Home Posts Topics Members FAQ

Join Bytes and contribute your articles to a community of 473,387 developers and data experts.

Text retrieval systems - 3B: the Library Builder

11,448 Expert 8TB
Greetings,

Welcome back; let's get on with the implementation of the AbstractBuilder class.

AbstractBuilder implementation

Here's the data part of an AbstractBuilder:

Expand|Select|Wrap|Line Numbers
  1. protected String title;
  2.  
  3. protected WordMapBuilder wordMap   = new WordMapBuilder();
  4.  
  5. protected SectionsBuilder groups   = new SectionsBuilder();
  6. protected SectionsBuilder books    = new SectionsBuilder();
  7. protected SectionsBuilder chapters = new SectionsBuilder();
  8.  
  9. protected StringsBuilder paragraphs= new StringsBuilder();
  10. protected StringsBuilder words     = new StringsBuilder();
  11.  
  12. protected String[] punctuation     = { "", "" };
  13.  
The String title and the several builders don't need any further explanation.
The String[] punctuation stores simply two Strings. Each character in each
String is a punctuation character from the text being fed to the AbstractBuilder
object. The first String contains the punctuation characters followed by a
space; the second String contains the punctuation characters not followed by
a space. The AbstractBuilder adds new punctuation characters to each of the
Strings when needed.

Recall that words are stored only once; for every word in a paragraph just
its index in a list is stored. Index values start at 0x0100 (see previous
part of this article). So if a words is stored at location 'i' in a list,
its index equals 'i+0x0100'. These index values are perfectly legal characters,
so a paragraph can be stored in a String.

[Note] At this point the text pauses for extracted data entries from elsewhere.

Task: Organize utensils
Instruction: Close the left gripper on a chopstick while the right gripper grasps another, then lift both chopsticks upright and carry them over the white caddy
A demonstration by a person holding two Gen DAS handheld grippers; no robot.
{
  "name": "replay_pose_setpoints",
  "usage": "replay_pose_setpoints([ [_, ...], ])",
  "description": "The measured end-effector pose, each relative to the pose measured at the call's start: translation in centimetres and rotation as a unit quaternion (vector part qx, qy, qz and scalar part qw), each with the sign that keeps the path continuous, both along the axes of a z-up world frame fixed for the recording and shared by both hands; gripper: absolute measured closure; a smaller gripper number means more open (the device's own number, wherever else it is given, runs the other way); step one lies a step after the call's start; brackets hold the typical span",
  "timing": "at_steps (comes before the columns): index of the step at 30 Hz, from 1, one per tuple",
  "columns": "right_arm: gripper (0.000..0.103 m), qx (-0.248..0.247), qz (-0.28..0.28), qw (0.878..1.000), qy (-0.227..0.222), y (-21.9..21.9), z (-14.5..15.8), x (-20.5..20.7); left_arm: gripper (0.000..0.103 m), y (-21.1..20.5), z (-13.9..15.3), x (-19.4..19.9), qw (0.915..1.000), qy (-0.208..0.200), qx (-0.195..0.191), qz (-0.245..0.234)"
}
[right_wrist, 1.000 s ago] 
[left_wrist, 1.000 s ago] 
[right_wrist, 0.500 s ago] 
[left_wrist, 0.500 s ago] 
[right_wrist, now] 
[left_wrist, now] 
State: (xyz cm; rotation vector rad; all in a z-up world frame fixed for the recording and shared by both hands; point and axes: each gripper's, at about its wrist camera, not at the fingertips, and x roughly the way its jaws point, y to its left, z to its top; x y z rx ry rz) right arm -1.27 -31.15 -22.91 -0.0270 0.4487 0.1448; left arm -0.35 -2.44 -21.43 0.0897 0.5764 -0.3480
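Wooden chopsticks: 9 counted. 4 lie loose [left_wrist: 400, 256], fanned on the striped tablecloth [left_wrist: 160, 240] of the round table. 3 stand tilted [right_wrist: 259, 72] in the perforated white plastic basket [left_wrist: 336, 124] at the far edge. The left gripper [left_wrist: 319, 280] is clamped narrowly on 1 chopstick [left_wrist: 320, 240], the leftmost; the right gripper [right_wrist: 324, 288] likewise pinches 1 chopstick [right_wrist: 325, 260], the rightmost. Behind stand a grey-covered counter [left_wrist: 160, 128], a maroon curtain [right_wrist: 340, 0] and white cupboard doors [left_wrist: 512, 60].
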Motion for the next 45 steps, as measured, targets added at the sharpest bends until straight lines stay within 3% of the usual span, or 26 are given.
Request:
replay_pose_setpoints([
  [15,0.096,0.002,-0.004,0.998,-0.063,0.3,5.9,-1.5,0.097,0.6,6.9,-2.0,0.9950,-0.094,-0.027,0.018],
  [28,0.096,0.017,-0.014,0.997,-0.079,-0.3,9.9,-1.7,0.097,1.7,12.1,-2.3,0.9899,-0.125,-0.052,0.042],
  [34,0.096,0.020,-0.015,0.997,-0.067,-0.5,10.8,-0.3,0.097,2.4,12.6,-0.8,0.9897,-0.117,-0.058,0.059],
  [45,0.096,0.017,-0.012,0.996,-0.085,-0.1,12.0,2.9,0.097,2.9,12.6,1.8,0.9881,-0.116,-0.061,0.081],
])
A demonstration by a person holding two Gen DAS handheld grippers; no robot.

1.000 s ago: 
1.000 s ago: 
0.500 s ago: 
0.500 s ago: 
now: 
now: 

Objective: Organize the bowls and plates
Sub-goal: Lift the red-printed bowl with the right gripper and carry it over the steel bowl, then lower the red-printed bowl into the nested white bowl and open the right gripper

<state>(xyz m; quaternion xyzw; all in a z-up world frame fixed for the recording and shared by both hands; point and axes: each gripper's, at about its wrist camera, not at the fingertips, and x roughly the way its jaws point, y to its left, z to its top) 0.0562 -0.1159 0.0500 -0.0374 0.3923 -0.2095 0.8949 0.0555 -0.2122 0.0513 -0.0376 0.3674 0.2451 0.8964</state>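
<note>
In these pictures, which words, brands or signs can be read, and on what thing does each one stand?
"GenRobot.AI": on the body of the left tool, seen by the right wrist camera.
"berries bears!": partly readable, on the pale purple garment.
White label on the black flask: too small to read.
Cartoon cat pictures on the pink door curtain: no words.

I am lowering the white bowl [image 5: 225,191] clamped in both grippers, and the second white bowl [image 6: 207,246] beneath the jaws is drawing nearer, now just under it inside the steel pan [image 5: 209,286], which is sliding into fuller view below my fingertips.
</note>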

The following method uses the notion described above:

Expand|Select|Wrap|Line Numbers
  1. private char getWord(String word) throws IOException {
  2.  
  3.     WordBuilder w= wordMap.get(word);
  4.     int  i;
  5.  
  6.     if (w == null) {
  7.         if ((i= words.size()+0x100) > 0xffff)
  8.             throw new LibException("too many different words");
  9.  
  10.         wordMap.put(word, w= new WordBuilder(i));
  11.         words.add(word);
  12.     }
  13.     else
  14.         i= w.getIndex();
  15.  
  16.     w.addParagraph(paragraphs.size());
  17.  
  18.     return (char)i;
  19. }
  20.  
The method tries to find a word in the wordMap; if it wasn't found and the
wordMap already contains the maximum number of unique words, the method fails.
Otherwise a new WordBuilder is stored in the map with its new index.

If the word was found, its index is retrieved from the found WordBuilder.
Finally the paragraph number (which is the current paragraph being fed to
the AbstractBuilder) is added to the WordBuilder. This private method is used
by the text compression method.

Here are the first few methods from the implemented LibBuilder interface;
they are trivial:

Expand|Select|Wrap|Line Numbers
  1. public void preProcess() { }
  2.  
  3. public void setTitle(String title) { this.title= title; }
  4.  
  5. public void buildGroup(String group) {
  6.  
  7.     groups.addSection(group, books.size(), false);
  8. }
  9.  
No preprocessing is needed for the AbstractBuilder; if an extending class does
need preprocessing this method can be overridden of course.

The next method basically does all the work: it receives a paragraph of text
and has to deal with it. Here it is:

Expand|Select|Wrap|Line Numbers
  1. public void buildParagraph(String book, String chapter, int paragraph, String text) throws IOException {
  2.  
  3.     boolean add= books.addSection(book, chapters.size(), false);
  4.     chapters.addSection(chapter, paragraphs.size(), add);
  5.  
  6.     text= normalizeSpace(text);
  7.     text= normalizeControl(text);
  8.     text= clean(book, chapter, paragraph, text);
  9.     text= normalizePunctuation(text);
  10.     text= compress(text);
  11.  
  12.     paragraphs.add(text);
  13. }
  14.  
First the book is added to the book SectionsBuilder; if the book name is the
same, no new book is added and the method returns false; otherwise the method
returned true indicating that a new book was added. If so, a new chapter needs
to be added no matter what. You can see that all happen in the first two lines
of the method.

The other lines clean up the paragraph text bit by bit: first adjacent spaces
are 'normalized' to a single space after all other possible space characters
have been transformed to the ASCII space character (codepoint == 0x0020).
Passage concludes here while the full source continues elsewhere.